For this blog post I will style a Pohutukawa as a Bonsai. As can be seen from the photos in the linked post, these trees very naturally present as multi trunks with great root structures and the very prominent aerial roots. it is this root structure and especially the aerial roots that make these trees ideal for root over rock designs. This tree will not be a full root over rock, but a rock will be placed next to it with roots growing over the rock.

This plant was grown from a cutting for a few years and these photos clearly show that these trees are basal dominant. It basically means that it will keep on growing new shoots from the base compared to tree which are apical dominant where the new growth is at the top of the tree.

Close up of the multiple shoots growing from the base as well as visible aerial roots.

As can be seen from the photos above, the first step is to search for roots and in this case roots in the soil and not the aerial roots. I find it better to remove the top edge of the plastic bag and sometimes remove the bag or pot completely. The presence and position of roots, especially radial roots will help to determine the orientation of the tree. In other words, the front of the tree and the first ideas of what the design could look like. In this case quite prominent roots were found and spread around the tree which means we can now look at the above ground structure as the placement of the roots allow us to look at multiple design options.
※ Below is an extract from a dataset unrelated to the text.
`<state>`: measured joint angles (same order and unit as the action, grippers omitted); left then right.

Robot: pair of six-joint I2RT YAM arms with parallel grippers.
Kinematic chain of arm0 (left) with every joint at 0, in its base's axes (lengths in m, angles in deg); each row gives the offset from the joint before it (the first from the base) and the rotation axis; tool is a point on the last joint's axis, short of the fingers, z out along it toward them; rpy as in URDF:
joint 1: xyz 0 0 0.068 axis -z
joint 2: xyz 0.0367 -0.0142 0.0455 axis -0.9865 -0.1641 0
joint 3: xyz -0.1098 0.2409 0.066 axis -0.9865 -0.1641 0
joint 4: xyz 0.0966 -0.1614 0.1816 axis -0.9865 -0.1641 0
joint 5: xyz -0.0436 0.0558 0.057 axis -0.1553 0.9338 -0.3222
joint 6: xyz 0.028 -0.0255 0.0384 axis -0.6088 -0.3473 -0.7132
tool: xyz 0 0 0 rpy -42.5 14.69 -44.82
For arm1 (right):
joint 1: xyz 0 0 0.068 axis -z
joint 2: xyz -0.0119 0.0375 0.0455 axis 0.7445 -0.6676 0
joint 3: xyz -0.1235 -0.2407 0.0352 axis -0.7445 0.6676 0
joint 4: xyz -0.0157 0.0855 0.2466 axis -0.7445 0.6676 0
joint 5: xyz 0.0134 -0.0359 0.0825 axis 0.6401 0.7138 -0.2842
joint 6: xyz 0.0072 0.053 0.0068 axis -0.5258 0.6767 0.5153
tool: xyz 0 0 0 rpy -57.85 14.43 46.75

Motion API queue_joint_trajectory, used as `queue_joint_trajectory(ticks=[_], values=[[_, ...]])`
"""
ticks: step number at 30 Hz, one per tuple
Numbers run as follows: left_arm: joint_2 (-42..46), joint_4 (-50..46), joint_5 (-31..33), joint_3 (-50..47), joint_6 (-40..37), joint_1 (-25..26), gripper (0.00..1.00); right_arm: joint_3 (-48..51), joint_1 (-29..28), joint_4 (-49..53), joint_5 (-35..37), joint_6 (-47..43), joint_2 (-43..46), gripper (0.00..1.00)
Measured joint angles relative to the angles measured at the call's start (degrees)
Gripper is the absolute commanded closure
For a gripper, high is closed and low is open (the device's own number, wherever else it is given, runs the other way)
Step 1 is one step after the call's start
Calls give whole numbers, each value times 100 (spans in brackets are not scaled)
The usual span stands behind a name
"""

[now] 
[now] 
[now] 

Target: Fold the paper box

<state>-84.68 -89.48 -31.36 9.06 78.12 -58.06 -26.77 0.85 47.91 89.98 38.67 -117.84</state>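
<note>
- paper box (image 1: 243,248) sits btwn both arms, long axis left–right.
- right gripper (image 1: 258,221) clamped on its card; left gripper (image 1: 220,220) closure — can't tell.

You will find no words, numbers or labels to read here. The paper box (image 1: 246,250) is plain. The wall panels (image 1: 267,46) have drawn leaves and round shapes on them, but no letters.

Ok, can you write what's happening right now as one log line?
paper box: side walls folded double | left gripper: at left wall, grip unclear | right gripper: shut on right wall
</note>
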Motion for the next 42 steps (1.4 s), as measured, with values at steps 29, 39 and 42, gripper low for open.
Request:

The next step is to remove all unwanted growth. To stay more or less true to the natural growth pattern Pohutukawa, the decision was made to design a multi trunk tree with three trunks. Really only two, but the thickest trunk has a fork which visually looks like two trunks. All three trunks have different diameters which makes it visibly more pleasing. All inward growing branches are removed and decisions are made about the three trunks. This includes things like direction, placement and length. As the three main trunks did not grow naturally in the directions needed and the centre trunk needed to be compacted, wire was applied.

A lot of branches and foliage were removed. some of these will be propagated as cuttings.

Wire was applied to bend the branches and also change the direction of the branches.
The pot is prepared.

The final product with a rock added to add visual weight on the right hand side and also allow a backdrop or prop for some of the aerial roots to grow over.

It is important that Bonsai trees are three dimensional. The best way to check that is to view the tree from above. Visual depth adds to the aesthetics and overall view of the tree.

As for all trees, the aftercare is now of the utmost importance. As the pot is not that shallow, not many roots were removed, but the tree will still be kept in a protected spot, out of the wind and cold temperatures. Watering is now also important as well as sun exposure. Just damp, not wet and limited afternoon sun is what is now needed for the further development of this tree.